Thursday, December 6, 2012

It's Cold

Last month was unusually cold, and so far December is following suit.  I got off work Tuesday morning and enjoyed an easy drive into town.  When temperatures dip so far below -15 on the Fahrenheit scale (below  -25C) the ice crystals on the road surface become sharp and abrasive, resulting in traction that is almost as good as dry pavement. 

Ice fog was the rule in Fairbanks as I did my pre-R&R shopping, and the air quality was noticeably poor.  As I dropped into the valley and into the fog my eyes started burning early on, and I could smell the wood and coal smoke in the air.  Our local air quality issues have been in a the news a lot lately, and for good reason.  During extreme cold layers of warmer air aloft trap pollutants near the surface which can be very unhealthy.  Enough so that it is a topic of research at UAF.

It is almost always warmer here at the house than in town, as we are located above the valley floor, where the coldest and densest air accumulates.  Even here at home the temperature wasn't much higher than -20F (about -28C).

Once I got my groceries put away I asked my handler to bring Friday over.  Friday has been hanging out with Jeff's slightly older puppies, which I think is really good for his socialization.  It's important that sled dogs be socialized with humans, but I think it critical that they learn to socialize with other dogs, since they will be working with other dogs their entire lives.

While he was handy, I weighed him.  At 13 weeks of age he tips the scale at 31 lb.  His brother, in Linda Newman's kennel, weighed 32# at 12 weeks, so they are fairly similar in size.  Friday's first stop in the house was the toy box, where he pulled out his favorites.  At this state, his favorite play things are squeaky toys and tug toys, though he spends lots and lots of time chewing on bones and wooden furniture when he thinks he won't get caught.

Friday at 13 weeks of age.
The lack of snow in the area is a terrible vexation.  There isn't really enough on the trails to safely run dogs on sleds, so four-wheelers have to suffice.  Four-wheelers don't like to start or run in extreme cold, and it's easy to damage the machines.  This is especially true of belt-driven machines such as mine. 

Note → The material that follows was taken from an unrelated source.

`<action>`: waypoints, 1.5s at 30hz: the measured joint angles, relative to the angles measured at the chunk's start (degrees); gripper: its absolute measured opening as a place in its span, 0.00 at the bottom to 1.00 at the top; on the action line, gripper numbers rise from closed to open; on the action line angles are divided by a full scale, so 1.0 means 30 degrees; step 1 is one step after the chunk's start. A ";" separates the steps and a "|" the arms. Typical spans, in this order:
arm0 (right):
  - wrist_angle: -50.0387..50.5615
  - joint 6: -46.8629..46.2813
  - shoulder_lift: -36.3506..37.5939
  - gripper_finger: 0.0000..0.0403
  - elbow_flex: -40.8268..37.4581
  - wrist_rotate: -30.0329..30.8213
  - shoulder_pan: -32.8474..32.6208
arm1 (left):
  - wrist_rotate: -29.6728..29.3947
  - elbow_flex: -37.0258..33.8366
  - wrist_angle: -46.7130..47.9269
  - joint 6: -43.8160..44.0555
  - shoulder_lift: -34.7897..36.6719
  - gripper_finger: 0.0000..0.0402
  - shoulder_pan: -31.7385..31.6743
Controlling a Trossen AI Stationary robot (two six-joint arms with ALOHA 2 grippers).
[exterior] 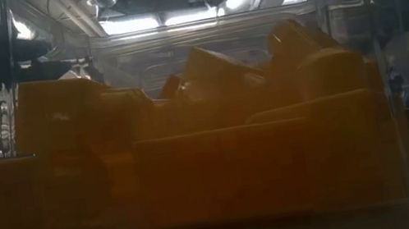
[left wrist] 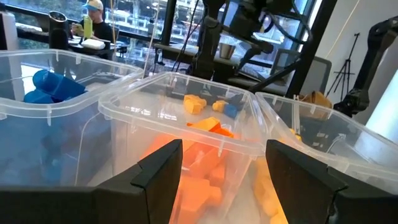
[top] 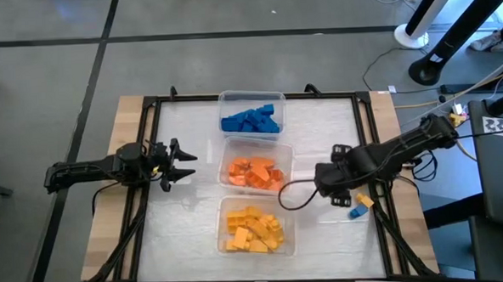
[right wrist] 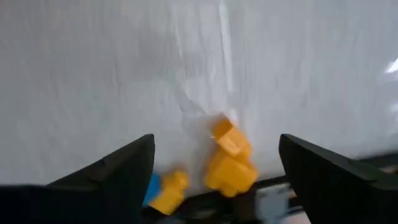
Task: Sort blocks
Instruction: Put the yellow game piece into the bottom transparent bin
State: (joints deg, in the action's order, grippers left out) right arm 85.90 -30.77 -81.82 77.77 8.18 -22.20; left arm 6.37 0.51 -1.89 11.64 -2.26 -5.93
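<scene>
The left gripper [top: 187,163] is held spread and empty beside the tubs [top: 254,162], where most blocks [top: 253,174] are already sorted. The right gripper [top: 330,188] is spread above stray blocks [top: 360,206] near the frame; these could be knocked off the mat.

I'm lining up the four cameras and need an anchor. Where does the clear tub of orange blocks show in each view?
High view: the clear plastic tub of orange blocks is at the centre, middle of three tubs.
Low view: not identifiable; a tub of yellow blocks fills the frame.
Left wrist view: centre, straight beyond the open left gripper.
Right wrist view: not in it.
Shared landmark: the tub of blue blocks beside it, also in the left wrist view.
</scene>
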 joint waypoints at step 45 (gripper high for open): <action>-0.9107 1.2213 0.1751 0.70 -1.4211 0.0354 0.0080 | -0.0001 0.0000 -0.0007 0.0035 0.0000 0.55 0.0002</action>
State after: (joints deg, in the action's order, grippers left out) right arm 58.58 5.87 -76.57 35.13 9.24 -21.96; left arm 6.37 0.51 -1.91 11.74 -2.26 -5.93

I spent a lot of time yesterday just getting the machine to start.  I put a propane-fired heater under it for an hour to warm the engine, then needed to use a battery charger to jump start the critter.  After two hours of work I was finally able to move it out of the equipment shed and into the garage, where it can thaw out and, hopefully, be easier to start.  As soon as the weather warms a little I hope to be able to get in a few training runs.  The dogs REALLY need the exercise.

Meanwhile, I brought Amazing Grace into the house as the "dog of the day" yesterday.  She had a great time playing with Friday, and very quickly taught him how to jump up on the bed.  For several minutes they ran around in a big circle, jumping on the bed then off the bed, then on the bed then off the bed.  Finally they settled long enough for me to snap a picture.

Friday (left) and Amazing Grace on the bed.  Friday is getting ready to jump off again.
Today's weather forecast is to be about the same as yesterday (and each day for the past three or four weeks).  At least the septic pipes haven't frozen this time, so I probably have that issue under control.  Hopefully things will warm out soon so I can start spending more time out in the field rather than in the house.

1 comment:

  1. I like the photos, Swanny - the differences in their ears is interesting.